§ Prompt:
Should a line below contain the word "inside", report it.
== Listed entries
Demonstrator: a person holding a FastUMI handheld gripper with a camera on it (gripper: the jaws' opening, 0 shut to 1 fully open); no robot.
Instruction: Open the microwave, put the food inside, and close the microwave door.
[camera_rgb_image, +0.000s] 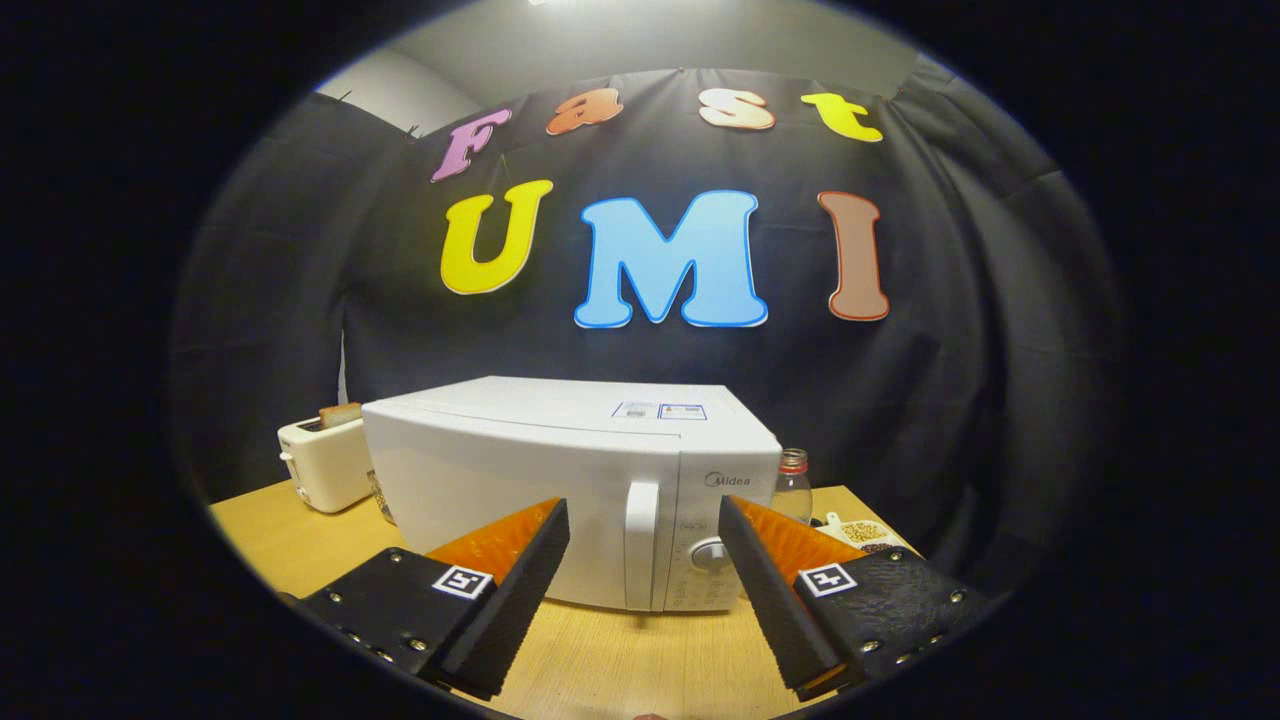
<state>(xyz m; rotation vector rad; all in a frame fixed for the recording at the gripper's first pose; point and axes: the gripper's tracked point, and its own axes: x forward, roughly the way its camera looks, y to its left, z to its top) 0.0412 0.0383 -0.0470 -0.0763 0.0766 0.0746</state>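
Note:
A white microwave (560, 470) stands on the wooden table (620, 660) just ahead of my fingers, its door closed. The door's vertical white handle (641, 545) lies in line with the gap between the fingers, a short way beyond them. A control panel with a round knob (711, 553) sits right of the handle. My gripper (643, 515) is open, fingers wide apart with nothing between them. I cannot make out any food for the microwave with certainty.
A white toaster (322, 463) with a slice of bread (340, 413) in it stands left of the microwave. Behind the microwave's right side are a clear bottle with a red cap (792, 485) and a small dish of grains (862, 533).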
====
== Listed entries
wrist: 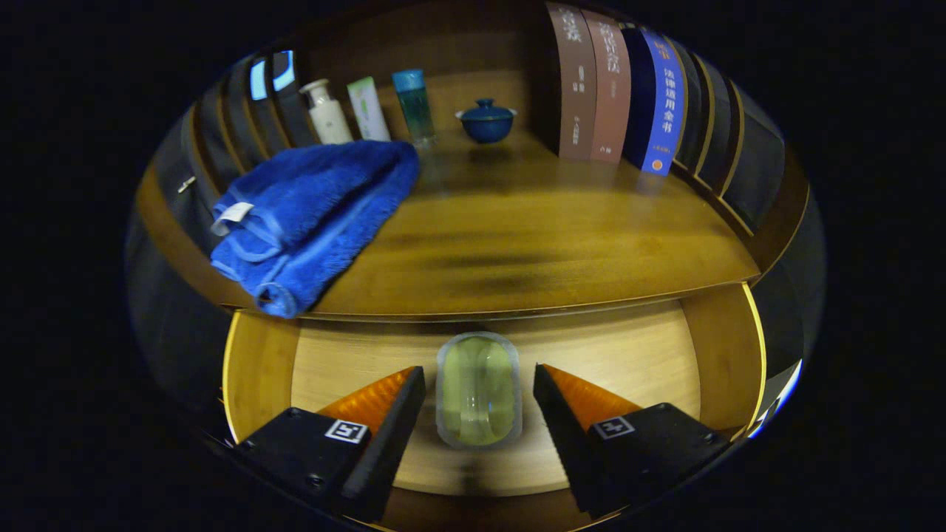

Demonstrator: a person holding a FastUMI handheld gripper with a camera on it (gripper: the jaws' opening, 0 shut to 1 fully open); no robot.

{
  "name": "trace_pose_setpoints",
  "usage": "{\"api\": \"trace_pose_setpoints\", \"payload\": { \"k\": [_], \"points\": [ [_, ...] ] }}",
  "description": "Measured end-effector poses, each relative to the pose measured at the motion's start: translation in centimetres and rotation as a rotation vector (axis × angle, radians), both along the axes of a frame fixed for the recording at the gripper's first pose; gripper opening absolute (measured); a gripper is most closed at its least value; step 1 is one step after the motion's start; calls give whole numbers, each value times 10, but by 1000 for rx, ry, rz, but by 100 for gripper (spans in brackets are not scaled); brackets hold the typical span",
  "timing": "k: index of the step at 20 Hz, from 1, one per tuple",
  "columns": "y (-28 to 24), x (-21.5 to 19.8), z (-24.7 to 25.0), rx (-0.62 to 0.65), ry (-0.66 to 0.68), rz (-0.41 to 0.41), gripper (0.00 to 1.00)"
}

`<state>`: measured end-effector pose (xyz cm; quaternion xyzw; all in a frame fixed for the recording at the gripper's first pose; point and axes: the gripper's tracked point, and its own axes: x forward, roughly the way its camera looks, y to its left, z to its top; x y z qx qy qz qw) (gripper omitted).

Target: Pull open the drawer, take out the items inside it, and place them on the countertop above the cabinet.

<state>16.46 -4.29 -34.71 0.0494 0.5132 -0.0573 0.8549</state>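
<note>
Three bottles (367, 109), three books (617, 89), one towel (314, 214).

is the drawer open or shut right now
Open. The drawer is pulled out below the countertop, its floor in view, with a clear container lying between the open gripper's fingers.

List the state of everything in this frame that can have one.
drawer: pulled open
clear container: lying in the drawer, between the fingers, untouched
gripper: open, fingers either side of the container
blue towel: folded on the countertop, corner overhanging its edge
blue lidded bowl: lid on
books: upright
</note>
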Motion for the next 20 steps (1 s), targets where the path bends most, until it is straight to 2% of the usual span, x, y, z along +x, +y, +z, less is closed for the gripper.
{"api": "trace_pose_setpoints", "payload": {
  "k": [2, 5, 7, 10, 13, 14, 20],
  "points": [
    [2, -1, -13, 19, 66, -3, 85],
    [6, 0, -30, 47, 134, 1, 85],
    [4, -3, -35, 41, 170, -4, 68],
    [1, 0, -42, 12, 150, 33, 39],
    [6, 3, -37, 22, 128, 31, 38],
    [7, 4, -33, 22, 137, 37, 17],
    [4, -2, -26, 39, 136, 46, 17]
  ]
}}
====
§ Solution:
Instruction: Open the microwave, put the food inside, and close the microwave door.
Target: Pull open the drawer, take out the items inside it, and place them on the countertop above the cabinet.

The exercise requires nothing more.